Город безлюден, тих, сер и сир. Чудовище становилось на дыбы, каждый его мускул горел внутри и напухал снаружи, стальными желваками перекатываясь под кожей. Блестела ощетиненная шерсть, и снопами било дыхание из разверстых ноздрей. Все это - до того момента, покуда гигантская укрощающая рука не сломала буйного хребта и чудовище, ложась в пыль, серело, уплощалось и становилось столь незаметным, что смешно было подумать, что оно было когда-то страшно.
В городе пахло гарью. Запах гари носился, как вчерашний день, неуловимый и несомненный, как опыт. Около пожарища было сухо: пожар окончился сам собой. Чудовище оказалось мизерным, как резиновый ярмарочный чортик.
Силаевский ехал с ординарцем, и по безлюдным улицам звон лошадиных копыт раздавался, как колокол. Всадники могли бы показаться фантастически громадными, такими они казались сами себе. Огромность, несоразмеримость создавали одиночество, в этом безлюдном мире серых насторожившихся домов не было ни родственников, ни друзей, ни просто людей равного всадникам роста.
Вечерело. Серело. Сливалось с пыльными сумерками. Кони, богатырски стуча, медленно дефилировали мимо черного остова погрома. Силаевский возвращался в гостиницу, в которой он занял нынче утром для себя, для Северова, для своего штаба и для предпологающейся пышности целый этаж.

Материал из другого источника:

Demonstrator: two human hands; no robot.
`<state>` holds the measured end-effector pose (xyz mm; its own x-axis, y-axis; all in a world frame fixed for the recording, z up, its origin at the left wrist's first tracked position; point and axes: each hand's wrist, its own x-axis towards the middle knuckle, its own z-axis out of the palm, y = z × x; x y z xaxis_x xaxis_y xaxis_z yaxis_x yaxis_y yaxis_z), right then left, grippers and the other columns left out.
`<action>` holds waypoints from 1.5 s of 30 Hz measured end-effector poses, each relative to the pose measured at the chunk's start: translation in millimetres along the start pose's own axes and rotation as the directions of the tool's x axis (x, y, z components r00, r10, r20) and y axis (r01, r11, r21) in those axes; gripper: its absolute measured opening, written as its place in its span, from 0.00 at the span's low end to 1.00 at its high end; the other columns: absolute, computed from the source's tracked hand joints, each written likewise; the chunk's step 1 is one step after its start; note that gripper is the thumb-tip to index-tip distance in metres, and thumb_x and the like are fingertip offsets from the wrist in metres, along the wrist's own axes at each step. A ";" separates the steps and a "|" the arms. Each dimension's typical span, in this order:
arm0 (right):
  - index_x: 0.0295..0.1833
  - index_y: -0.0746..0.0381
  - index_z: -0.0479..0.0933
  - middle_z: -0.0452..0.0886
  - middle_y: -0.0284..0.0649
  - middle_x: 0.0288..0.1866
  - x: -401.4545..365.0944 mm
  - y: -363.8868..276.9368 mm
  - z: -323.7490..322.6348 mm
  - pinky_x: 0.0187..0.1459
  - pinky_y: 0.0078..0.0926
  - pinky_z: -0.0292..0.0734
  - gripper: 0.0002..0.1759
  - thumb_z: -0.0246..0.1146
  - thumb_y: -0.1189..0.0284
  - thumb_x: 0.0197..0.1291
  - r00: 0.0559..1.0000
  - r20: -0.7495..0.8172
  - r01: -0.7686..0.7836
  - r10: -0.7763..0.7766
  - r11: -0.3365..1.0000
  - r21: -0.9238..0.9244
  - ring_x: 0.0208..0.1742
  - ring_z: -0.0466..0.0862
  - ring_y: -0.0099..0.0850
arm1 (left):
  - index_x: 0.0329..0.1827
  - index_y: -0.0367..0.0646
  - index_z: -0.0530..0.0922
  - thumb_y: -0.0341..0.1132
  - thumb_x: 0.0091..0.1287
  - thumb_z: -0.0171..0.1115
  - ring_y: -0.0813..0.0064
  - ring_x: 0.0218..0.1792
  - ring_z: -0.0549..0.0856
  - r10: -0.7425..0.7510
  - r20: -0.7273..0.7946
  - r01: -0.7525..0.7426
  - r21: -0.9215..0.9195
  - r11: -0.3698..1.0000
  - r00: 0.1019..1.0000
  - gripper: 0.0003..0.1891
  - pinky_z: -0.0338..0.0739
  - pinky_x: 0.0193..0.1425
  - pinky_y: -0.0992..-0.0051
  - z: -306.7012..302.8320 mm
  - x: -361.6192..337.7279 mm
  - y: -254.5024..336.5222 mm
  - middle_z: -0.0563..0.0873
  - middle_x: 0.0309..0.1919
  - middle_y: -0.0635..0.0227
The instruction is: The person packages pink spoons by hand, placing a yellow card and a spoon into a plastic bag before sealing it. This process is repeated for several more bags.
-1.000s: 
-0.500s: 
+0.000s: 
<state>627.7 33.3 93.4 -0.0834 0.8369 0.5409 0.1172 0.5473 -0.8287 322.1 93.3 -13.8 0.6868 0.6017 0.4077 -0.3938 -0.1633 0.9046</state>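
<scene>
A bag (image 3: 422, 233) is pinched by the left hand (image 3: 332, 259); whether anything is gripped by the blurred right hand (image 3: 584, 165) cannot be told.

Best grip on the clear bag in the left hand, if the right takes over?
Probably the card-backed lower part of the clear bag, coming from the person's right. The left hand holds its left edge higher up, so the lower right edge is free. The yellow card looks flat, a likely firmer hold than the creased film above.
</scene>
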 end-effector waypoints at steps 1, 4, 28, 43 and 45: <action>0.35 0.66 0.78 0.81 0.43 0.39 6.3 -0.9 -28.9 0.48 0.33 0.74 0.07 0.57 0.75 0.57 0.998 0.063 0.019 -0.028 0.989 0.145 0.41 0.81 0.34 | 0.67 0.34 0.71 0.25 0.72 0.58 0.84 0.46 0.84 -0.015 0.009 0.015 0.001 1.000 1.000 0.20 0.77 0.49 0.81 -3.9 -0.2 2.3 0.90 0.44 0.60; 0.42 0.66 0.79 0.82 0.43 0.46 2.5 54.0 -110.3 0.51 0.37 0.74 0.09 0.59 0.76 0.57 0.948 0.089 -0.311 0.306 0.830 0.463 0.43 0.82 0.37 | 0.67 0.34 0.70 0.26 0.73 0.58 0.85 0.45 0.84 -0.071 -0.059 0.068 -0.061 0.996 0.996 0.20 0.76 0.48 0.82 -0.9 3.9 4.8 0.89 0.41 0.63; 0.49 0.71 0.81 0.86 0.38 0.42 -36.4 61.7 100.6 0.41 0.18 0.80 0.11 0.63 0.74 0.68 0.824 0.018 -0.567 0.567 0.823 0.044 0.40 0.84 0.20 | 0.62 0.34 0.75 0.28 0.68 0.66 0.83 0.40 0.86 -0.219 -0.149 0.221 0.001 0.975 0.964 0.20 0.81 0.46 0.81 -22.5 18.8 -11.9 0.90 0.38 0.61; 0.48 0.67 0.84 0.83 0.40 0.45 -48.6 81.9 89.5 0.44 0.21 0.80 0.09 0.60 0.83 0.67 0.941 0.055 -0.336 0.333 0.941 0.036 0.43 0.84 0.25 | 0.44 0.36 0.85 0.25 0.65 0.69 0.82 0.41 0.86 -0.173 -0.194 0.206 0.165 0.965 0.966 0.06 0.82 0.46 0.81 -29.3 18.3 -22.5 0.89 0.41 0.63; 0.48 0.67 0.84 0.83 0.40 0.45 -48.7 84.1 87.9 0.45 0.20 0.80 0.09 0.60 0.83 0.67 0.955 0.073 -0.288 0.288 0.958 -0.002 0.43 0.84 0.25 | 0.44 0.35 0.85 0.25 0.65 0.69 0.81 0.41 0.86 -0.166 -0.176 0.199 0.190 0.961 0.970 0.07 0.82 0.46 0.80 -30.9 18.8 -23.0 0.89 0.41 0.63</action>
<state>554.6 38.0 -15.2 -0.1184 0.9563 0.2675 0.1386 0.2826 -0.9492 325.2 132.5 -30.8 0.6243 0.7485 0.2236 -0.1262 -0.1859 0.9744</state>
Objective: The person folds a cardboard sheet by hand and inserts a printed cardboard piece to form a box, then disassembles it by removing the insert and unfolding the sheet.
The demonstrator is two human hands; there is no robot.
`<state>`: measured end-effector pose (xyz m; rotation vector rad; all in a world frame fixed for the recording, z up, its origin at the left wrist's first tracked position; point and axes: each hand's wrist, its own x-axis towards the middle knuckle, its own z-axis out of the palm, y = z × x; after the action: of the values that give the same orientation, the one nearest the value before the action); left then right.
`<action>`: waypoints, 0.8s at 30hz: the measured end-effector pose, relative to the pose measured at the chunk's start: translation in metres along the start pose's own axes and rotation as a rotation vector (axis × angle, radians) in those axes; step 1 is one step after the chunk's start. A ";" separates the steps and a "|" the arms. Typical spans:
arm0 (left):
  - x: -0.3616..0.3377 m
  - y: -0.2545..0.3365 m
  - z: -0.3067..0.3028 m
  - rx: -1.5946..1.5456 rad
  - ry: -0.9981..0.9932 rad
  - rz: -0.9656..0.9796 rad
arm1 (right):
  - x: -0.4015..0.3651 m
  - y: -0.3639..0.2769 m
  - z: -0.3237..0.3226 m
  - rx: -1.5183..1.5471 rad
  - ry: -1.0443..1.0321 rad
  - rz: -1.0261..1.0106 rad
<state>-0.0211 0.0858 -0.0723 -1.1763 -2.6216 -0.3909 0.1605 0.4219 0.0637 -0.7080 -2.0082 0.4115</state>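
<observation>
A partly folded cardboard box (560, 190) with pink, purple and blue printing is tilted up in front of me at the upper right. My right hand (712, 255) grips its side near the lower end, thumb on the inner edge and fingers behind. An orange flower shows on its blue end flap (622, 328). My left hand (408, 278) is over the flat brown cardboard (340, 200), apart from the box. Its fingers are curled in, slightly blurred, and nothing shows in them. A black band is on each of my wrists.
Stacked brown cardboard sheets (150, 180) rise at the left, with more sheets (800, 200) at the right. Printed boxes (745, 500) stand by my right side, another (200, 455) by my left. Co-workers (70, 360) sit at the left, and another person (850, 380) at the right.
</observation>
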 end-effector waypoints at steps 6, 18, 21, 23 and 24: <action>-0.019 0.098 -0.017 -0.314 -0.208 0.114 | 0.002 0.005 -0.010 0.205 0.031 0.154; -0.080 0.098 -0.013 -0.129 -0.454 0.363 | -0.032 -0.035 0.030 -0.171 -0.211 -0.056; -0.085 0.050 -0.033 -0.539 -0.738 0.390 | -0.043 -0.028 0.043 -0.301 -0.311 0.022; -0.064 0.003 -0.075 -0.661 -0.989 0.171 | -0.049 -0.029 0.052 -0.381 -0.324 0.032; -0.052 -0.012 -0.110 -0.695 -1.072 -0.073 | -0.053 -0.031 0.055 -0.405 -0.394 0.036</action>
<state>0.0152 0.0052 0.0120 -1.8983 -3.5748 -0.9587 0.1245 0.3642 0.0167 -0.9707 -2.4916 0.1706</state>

Еще когда сегодня утром Силаевский занимал номера, с ним было человек двенадцать народу, а в гостинице никого не было, кроме швейцара-татарина. Татарин что-то возражал, при чем для его произношения были слишком неповоротливы и грузны русские слова, а его возражения не то что никто не слушал, а просто никто не верил в то, что он может разговаривать. Но теперь Силаевский знает заранее, что гостиница, из которой бежали даже крысы как с тонущего корабля, уже доверху наполнена людьми, ищущими приюта, а администрация, т.-е. рыхлая дама - жена хозяина, ее худая невестка и горбатый родственник, исправляющий обязанности бухгалтера, наверное, попытались занять его, Силаевского, аппартаменты и даже, возможно, оттягали две-три комнаты в конце коридора, остановившись на этом только потому, что плачущий акцент татарина в достаточной мере выражал ужас перед утренними сердитыми постояльцами. Силаевский с горечью думает, что номера, занятые им для своих людей, стоят, наверное, пустыми, а в его личных двух комнатах сидит только вестовой да еще два-три человека из тех, которых он никогда не замечал, но которые неизвестно почему оказались ему преданными.
Все это так и было.
Неудачи идут сериями.
Силаевский возвращается с митинга. Внезапно после боя, после запаха пороха, после незамеченной бессонной ночи, оказалось, что маратовцами командует не он, а этот большой смуглый, с лицом таким грубым, что кажется рябым, матрос Болтов.
Да и какое единоборство могло быть? Победа над мятежниками была ведь не его - Силаевского, а Советской власти, синеблузым воплощением которой и был этот матрос. И вот оказывается, что матрос волен делать все, что угодно. Власть, посаженная на место чьими-то руками, вольна признавать и вольна не признавать эти руки. И когда Силаевский, после информационного доклада Болтова маратовцам о сегоднешнем выступлении Северова, о его аресте, как контр-революционера и скрытого потатчика мятежникам, пытался защищать Северова, то сам же понял, что в глазах окружающих он, Силаевский, такой же, и он не понимает теперь, почему матрос Болтов его беспрепятственно не арестовал за сочувствие к контр-революционеру.